O primeiro-ministro anunciou a abertura de concursos de admissão de nutricionistas, afirmando que já tinha confirmação que “está concedida a autorização do Ministério das Finanças” e que o concurso podia ser aberto de imediato.

Alexandra Bento referiu que está expectante até ver “preto no branco”, ou seja, até ver a abertura do concurso em Diário da República.

“São 40 nutricionistas para os cuidados de saúde primários, onde temos poucos mais de 100, o que é muito relevante.

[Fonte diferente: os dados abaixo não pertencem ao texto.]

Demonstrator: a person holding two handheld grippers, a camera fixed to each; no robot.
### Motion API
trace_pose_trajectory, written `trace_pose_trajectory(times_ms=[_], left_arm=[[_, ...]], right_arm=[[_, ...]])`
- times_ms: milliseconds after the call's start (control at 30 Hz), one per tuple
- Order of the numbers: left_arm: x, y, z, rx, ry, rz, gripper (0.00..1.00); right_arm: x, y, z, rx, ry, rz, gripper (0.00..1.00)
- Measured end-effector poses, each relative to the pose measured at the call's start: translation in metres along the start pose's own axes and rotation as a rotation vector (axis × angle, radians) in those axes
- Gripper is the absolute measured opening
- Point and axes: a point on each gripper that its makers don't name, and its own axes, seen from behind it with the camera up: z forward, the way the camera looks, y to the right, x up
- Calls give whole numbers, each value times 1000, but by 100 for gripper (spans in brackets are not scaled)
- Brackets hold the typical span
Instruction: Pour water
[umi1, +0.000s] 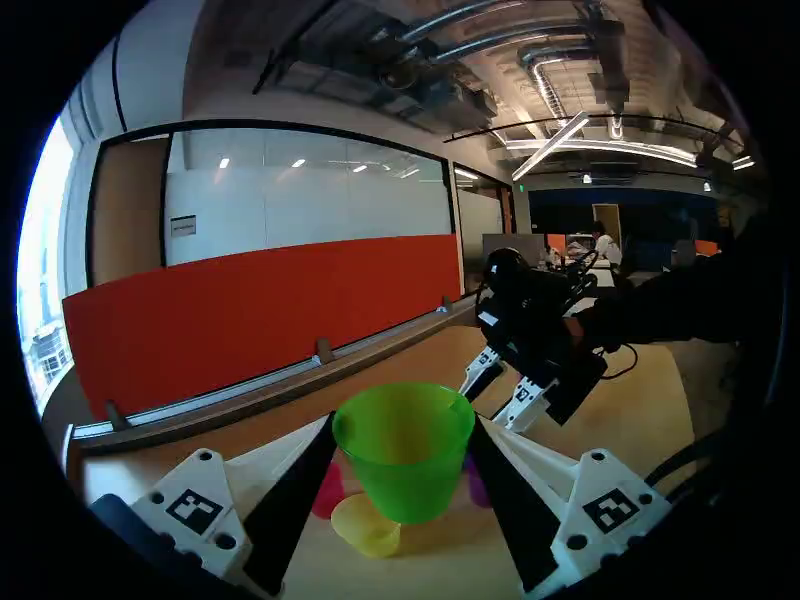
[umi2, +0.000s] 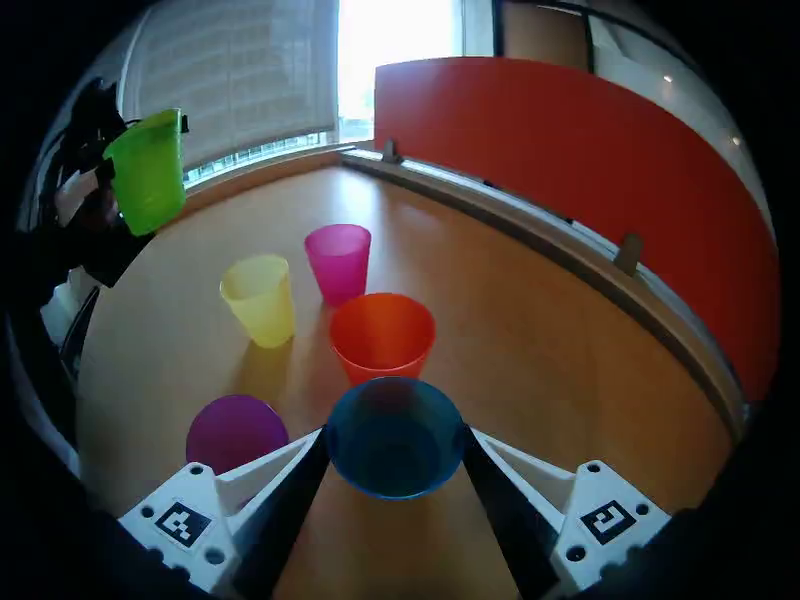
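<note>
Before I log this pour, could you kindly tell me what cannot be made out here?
Water level in the green cup: left gripper view sees it side-on; right gripper view, too small.
Most of the yellow cup: left gripper view, behind the green cup.
Contents of the blue cup: right gripper view, dark inside.

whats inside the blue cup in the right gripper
Looking down into the blue cup, held in the right gripper, only its blue floor shows, with no object inside. Whether it holds clear water cannot be told.

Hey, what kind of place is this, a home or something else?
Most likely an open-plan office: a wooden desk with a red divider panel, a glass-walled room behind it, and exposed ceiling pipes.
</note>
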Motion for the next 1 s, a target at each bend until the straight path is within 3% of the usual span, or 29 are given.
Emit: trace_pose_trajectory(times_ms=[400, 1000], left_arm=[[3, -3, -4, 14, 1, 4, 90], [9, -5, -6, 26, 5, 11, 90]], right_arm=[[29, 4, -20, -32, 94, 7, 94], [85, -3, -68, -71, 265, 1, 94]])
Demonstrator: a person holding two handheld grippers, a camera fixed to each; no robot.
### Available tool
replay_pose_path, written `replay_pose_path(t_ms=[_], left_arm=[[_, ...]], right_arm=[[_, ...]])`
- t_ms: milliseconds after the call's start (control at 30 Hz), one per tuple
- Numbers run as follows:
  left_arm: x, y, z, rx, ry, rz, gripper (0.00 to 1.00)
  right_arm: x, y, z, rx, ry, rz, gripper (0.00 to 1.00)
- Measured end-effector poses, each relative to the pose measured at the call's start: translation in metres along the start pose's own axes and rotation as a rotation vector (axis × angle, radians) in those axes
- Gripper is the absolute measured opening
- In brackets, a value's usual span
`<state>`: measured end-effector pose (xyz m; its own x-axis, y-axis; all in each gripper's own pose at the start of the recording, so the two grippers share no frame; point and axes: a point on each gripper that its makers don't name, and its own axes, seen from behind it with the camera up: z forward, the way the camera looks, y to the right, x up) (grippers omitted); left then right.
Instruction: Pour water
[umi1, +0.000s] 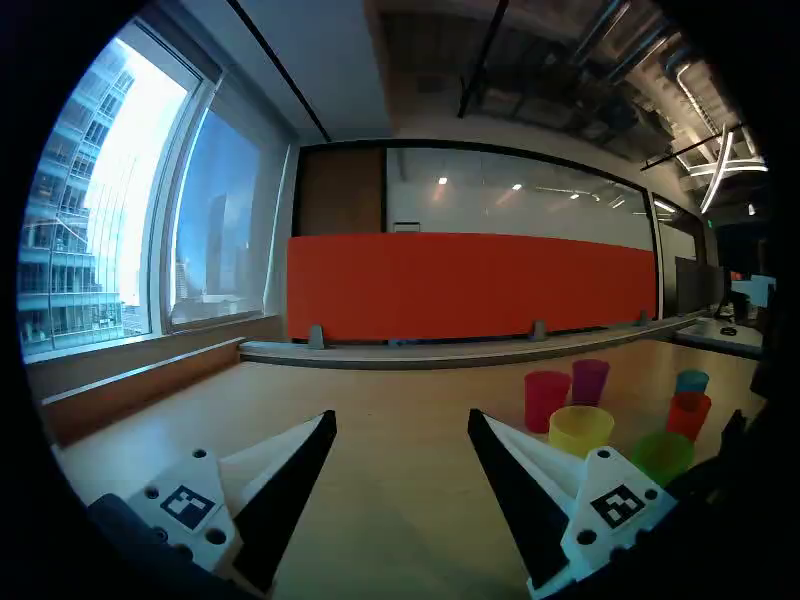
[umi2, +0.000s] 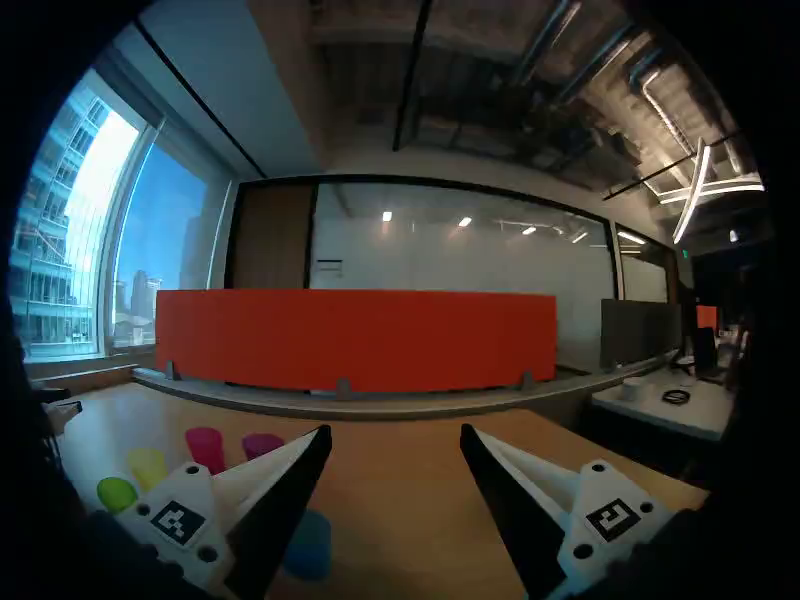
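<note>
**Left gripper** (umi1: 400, 440): fingers spread apart and holding nothing, over the wooden table (umi1: 400, 520). The coloured cups (umi1: 580, 430) stand grouped at about 4 o'clock in the left gripper view, just beyond the right finger. **Right gripper** (umi2: 395, 450): fingers likewise apart (nothing between them). In the right gripper view the cups sit at 8 o'clock, with a blue cup (umi2: 308, 545) beside the left finger.

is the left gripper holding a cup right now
No, the left gripper is open, with only bare table between its fingers; the yellow cup stands off to one side, untouched.
</note>
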<state>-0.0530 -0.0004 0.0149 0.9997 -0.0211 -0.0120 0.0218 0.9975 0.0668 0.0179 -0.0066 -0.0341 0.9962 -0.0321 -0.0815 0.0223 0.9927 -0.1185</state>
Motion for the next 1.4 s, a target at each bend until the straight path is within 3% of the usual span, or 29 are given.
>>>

Os nutricionistas vão desenvolver atividades importantes na promoção da saúde, na prevenção da doença e também no tratamento precoce de algumas patologias, como a obesidade, diabetes ou hipertensão, todas estas doenças com uma elevada prevalência na atualidade e relacionadas com os hábitos alimentares dos portugueses”, afirmou.

O presidente do conselho de administração da ULSAM, Franklin Ramos, que presidiu à sessão, destacou o trabalho desenvolvido pelos 12 profissionais em todas as unidades de saúde e admitiu “algum ‘déficit’ de nutricionistas, sobretudo ao nível dos cuidados de saúde primários, para preencher as necessidades de um território imenso”.

O presidente da Administração Regional e Saúde do Norte (ARSN), Pimenta Marinho afirmou que “Portugal é um país muito pequeno para se trabalhar de constas voltadas” e adiantou que “é necessário puxar pelo país que tem excelentes profissionais apesar de considerar que “não existem os recursos, humanos e financeiros, que seriam desejáveis para dar resposta as todas as solicitações”.

Na apresentação que fez durante a sessão realizada hoje de manhã no hospital de Santa Luzia, a diretora do serviço de Nutrição e Alimentação da ULSAM, Graça Ferro sublinhou a necessidade de contratação de dois novos profissionais para dar resposta às necessidades de todas a unidades funcionais no Alto Minho.

A responsável do serviço criado em 2003, adiantou que estão, atualmente, ao serviço ULSAM 11 nutricionistas e um dietista que cobrem uma população de 244.947 habitantes.

Graça Ferro explicou que “o rácio atual é de um nutricionista para 41 mil habitantes, quando a Ordem dos Nutricionistas defende que deveria ser se um profissional para 20 mil habitantes e, de um profissional para 100 camas, quando deveria ser de um nutricionista para 75 camas”.

Em 2017, segundo dados avançados por Graça Ferro, aquele serviço atendeu 14.966 doentes, sendo que 529 crianças e jovens recorreram a uma consulta da especialidade, 76% por obesidade infantil.

No ano passado, aquele serviço investiu mais de 1,2 milhões de euros em alimentação, ao servir 447.079 refeições em todas as áreas funcionais da ULSAM.